Keir Starmer has used Boris Johnson’s final outing at prime minister’s questions to taunt him about the way the candidates to succeed him as Conservative leader have “trashed every part of their record in government” while fighting each other.
In a generally low-key last set of Commons exchanges between the pair, Starmer again turned his focus on the remaining hopefuls – Rishi Sunak, Liz Truss and Penny Mordaunt – repeatedly quoting their criticisms of Johnson’s record in No 10.
Tory MPs will vote later on Wednesday for which two will go forward to a ballot of party members.
“I think the message coming out of this leadership contest is pretty clear: they’ve got us into this mess and they’ve got no idea how to get us out of it,” the Labour leader told Johnson, citing condemnatory quotes on tax, public services and growth.

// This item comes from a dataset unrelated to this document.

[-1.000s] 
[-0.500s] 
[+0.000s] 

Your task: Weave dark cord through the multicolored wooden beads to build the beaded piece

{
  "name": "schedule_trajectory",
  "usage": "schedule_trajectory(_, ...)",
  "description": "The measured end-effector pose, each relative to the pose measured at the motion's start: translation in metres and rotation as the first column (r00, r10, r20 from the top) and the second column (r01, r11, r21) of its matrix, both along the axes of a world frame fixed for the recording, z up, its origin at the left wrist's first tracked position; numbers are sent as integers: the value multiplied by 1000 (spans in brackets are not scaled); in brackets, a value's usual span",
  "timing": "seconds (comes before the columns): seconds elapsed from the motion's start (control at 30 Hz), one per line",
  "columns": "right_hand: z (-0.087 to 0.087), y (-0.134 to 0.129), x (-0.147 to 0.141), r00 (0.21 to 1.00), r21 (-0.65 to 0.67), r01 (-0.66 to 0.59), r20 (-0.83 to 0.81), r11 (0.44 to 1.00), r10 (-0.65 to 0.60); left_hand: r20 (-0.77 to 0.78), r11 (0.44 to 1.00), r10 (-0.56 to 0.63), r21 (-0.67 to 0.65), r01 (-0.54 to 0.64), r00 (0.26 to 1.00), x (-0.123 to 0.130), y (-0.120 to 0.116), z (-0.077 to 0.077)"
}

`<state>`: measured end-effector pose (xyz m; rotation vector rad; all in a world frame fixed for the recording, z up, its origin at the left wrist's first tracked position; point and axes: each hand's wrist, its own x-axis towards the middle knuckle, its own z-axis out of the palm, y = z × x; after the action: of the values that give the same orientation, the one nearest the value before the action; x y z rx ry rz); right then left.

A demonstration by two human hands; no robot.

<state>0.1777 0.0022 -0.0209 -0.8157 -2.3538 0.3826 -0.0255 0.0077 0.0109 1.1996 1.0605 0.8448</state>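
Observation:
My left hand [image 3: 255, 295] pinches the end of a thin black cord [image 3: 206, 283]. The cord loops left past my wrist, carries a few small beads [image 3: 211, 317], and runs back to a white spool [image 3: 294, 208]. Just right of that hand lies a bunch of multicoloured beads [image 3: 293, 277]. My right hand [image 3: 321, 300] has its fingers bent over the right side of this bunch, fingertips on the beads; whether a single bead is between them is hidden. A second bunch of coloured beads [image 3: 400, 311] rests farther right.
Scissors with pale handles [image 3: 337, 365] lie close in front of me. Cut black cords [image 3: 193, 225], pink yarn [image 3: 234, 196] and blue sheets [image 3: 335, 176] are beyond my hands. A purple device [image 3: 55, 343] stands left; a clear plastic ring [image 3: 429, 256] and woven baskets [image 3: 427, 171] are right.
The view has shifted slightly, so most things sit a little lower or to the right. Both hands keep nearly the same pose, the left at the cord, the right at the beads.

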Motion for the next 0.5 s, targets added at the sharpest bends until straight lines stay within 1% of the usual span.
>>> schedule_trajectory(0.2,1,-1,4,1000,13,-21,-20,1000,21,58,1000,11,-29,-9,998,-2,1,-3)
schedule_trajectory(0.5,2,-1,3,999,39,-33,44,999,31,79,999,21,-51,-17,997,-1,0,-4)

“They have trashed every part of their record in government, from dental care and ambulance response times to the highest taxes in 70 years. What message does it send when the candidates to be prime minister can’t find a single decent thing to say about him, about each other, or their record in government?”
Johnson replied with attacks on Starmer – “What does it say about him that no one can name a single policy after three years of Labour opposition, apart from putting up taxes?” – and with his by now traditional reference to the rollout of Covid vaccines and his Brexit deal.
The final PMQs before the summer recess is likely to be the last time Johnson addresses the Commons as prime minister, and Lindsay Hoyle, the Speaker, began the session with a plea for a “respectful manner”, something immediately ignored by many MPs.
Starmer mocked Johnson about the often bitter and personal exchanges in the Tory leadership contest, likening it to EastEnders and noting the fact that Sunak and Truss had pulled out of a third scheduled TV debate, causing it to be cancelled.
“They organised the TV debates because they thought it would be a great chance for the public to hear from the candidates first-hand,” Starmer said. “Then, disaster struck: the public actually heard from the candidates first-hand.”
In subsequent questions, Starmer quoted Truss, the foreign secretary, asking Sunak why as chancellor he had overseen such anaemic economic growth, and Sunak’s jibe about the “fantasy economics of unfunded spending promises” from his rivals.
Johnson said he was “not following this thing particularly closely”, before insisting his record on the economy was exemplary.
Starmer, citing the 40-year record rate of inflation, at 9.4%, replied: “He has decided to come down from his gold-wallpapered bunker one last time to tell us that everything’s fine. I am going to miss the delusion.”
As some Tory MPs tried to shout him down, Starmer said: “I appreciate they may not want to hear what their future leader thinks of their record in government. But I think the country needs to know.”
Johnson, who ended by thanking his fellow Tory MPs, said that Starmer sought only to block things. “Every time something needs to be done, they try to oppose it. He’s a great, pointless human bollard,” he said.
The outgoing prime minister ended the noisy session with a short speech reflecting on his own record and giving tips to his successor, including, “cut taxes and deregulate wherever you can” and “focus on the road ahead but always remember to check the rear-view mirror”.
He added: “I love the Treasury, but remember that if we’d always listened to the Treasury we wouldn’t have built the M25 or the Channel tunnel.”
Johnson’s press secretary subsequently said he had not been making a dig at Sunak but making a “broader point” about big infrastructure projects.
Hailing his own record, including standing up for Ukraine and taking Britain out of the EU, Johnson said it was “mission largely accomplished”, before signing off with Arnold Schzwarzeneger’s catchphrase from the 1991 film Terminator 2: “Hasta la vista, baby.”
Conservative MPs, having ejected Johnson from his post less than a fortnight ago, rose to give him a standing ovation as he left the chamber. Opposition MPs did not join in the applause, and nor did Johnson’s predecessor, Theresa May.